Bug 1659708

Summary:	Optimize by not stopping (restart) selfheal deamon (shd) when a volume is stopped unless it is the last volume
Product:	[Community] GlusterFS	Reporter:	Mohammed Rafi KC <rkavunga>
Component:	replicate	Assignee:	Mohammed Rafi KC <rkavunga>
Status:	CLOSED NEXTRELEASE	QA Contact:
Severity:	high	Docs Contact:
Priority:	high
Version:	mainline	CC:	bugs, guillaume.pavese
Target Milestone:	---	Keywords:	Reopened
Target Release:	---
Hardware:	Unspecified
OS:	Unspecified
Whiteboard:
Fixed In Version:		Doc Type:	If docs needed, set a value
Doc Text:		Story Points:	---
Clone Of:	1471742	Environment:
Last Closed:	2019-04-11 03:48:25 UTC	Type:	---
Regression:	---	Mount Type:	---
Documentation:	---	CRM:
Verified Versions:		Category:	---
oVirt Team:	---	RHEL 7.3 requirements from Atomic Host:
Cloudforms Team:	---	Target Upstream Version:
Embargoed:

Description Mohammed Rafi KC 2018-12-15 14:51:49 UTC

+++ This bug was initially created as a clone of Bug #1471742 +++

Description of problem:
=======================
When there is more than 1 volume in a cluster setup, if we stop one volume, we stop and start even the selfheal deamons on all nodes.
This is completely unncessary and waste of resources.
We are immediately restarting shd because there are still other volumes available. This means we are interfering momentarly in the heal process for any file which was getting healed , and this means the file takes a bit more time to heal.

before stopping the healdeamon as part of volume stop, we must check if there are any other volumes associated with the heal deamon and avoid stopping and regenerating a new shd process when it is not required
Version-Release number of selected component (if applicable):


How reproducible:
========
always


Steps to Reproduce:
1.create 3 volumes all 1x3
2.note down the shd pids
3.now stop v1
4. check the shd pid, it can be seen they are restarted
5. now stop v2, again it can be seen the shd pids are restarted

Actual results:
===========

Expected results:
don't stop shds unless it is the last volume


--- Additional comment from Ravishankar N on 2017-07-18 09:37:10 UTC ---

This behaviour is by design. Not killing and restarting shd with the new graph (containing only active volumes) means we would need to perform graph switch in shd. Unlike other processes (say fuse mount/ brick process etc ) which has a inode table maintained by the top most xlator, in glustershd, each afr maintains its own inode table, so we need to migrate all of them etc. which is not worth it.

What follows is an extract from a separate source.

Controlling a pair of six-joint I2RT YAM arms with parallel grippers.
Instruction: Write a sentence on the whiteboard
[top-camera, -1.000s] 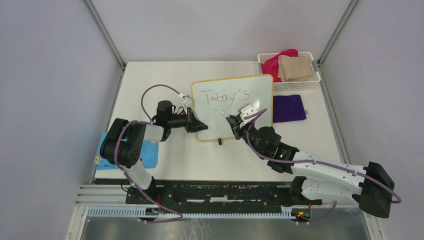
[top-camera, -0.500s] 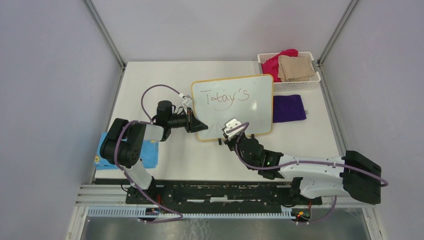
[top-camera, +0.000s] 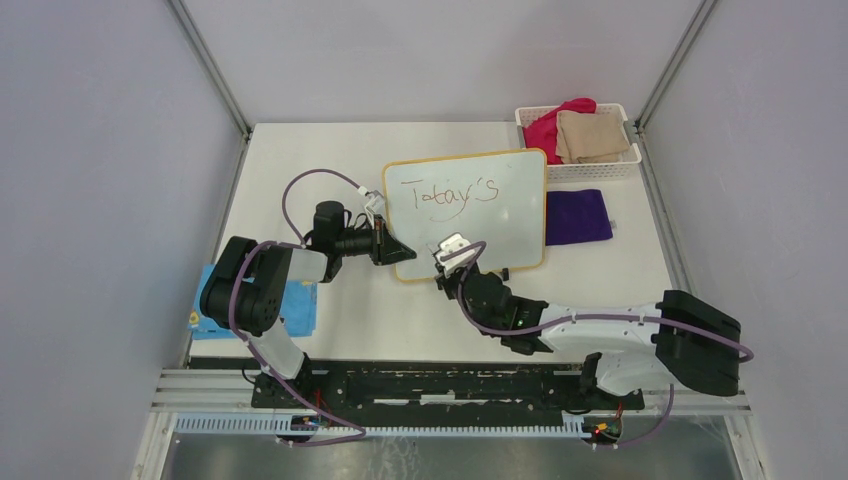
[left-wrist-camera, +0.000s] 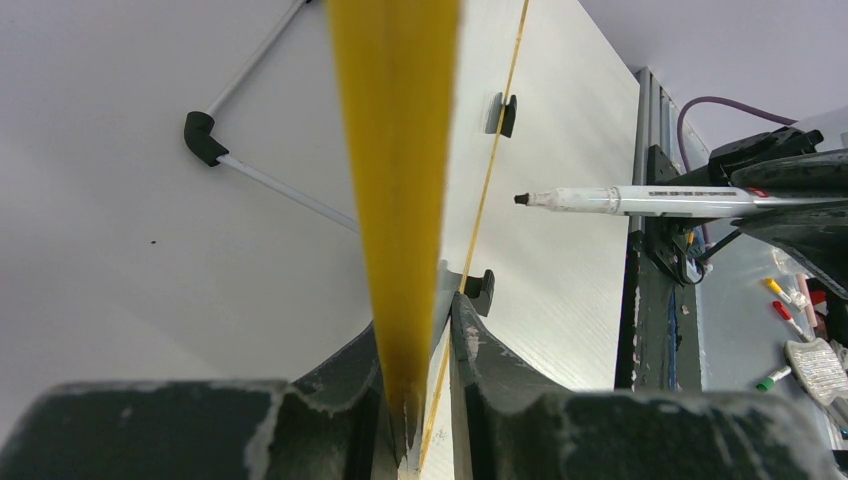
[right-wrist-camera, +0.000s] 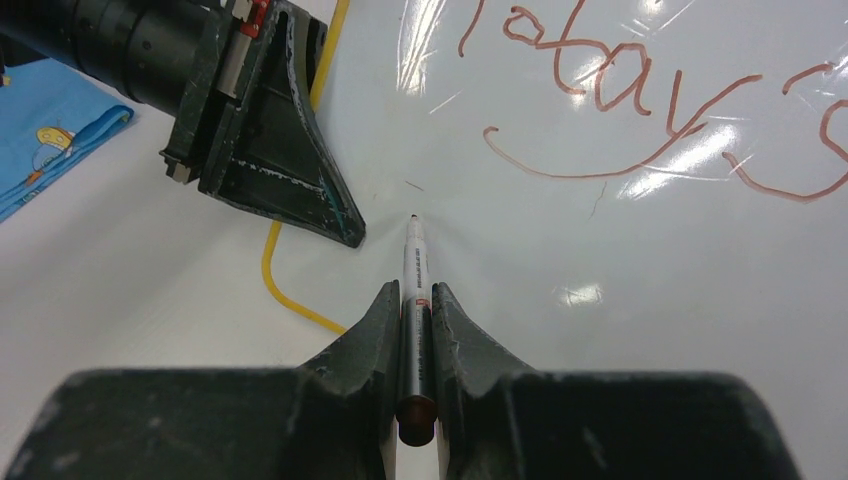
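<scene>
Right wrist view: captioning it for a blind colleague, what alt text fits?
The right gripper clamps a marker, its tip near blank whiteboard below the handwritten word "Today's". The left gripper grips the board's yellow edge.

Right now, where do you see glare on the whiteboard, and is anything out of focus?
Right wrist view: white glare streaks cross the whiteboard around the writing, while the marker is sharp. Left wrist view: the board's yellow frame, near the lens, looks blurred; the marker beyond is sharp.

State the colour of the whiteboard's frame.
Yellow-orange; the frame shows best in the left wrist view.
</scene>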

Also there is not much loss in state due to a restart because shd only restarts heals of files that were not completed earlier.

--- Additional comment from nchilaka on 2017-07-18 10:08:20 UTC ---

I still see this as an issue, for eg take a case when a 100 gb file was 99gb healed, then in this case we try to scan and heal from beginning.
If the fix is not worth the effort, then we need to move to won't fix or can't fix instead of "not a bug"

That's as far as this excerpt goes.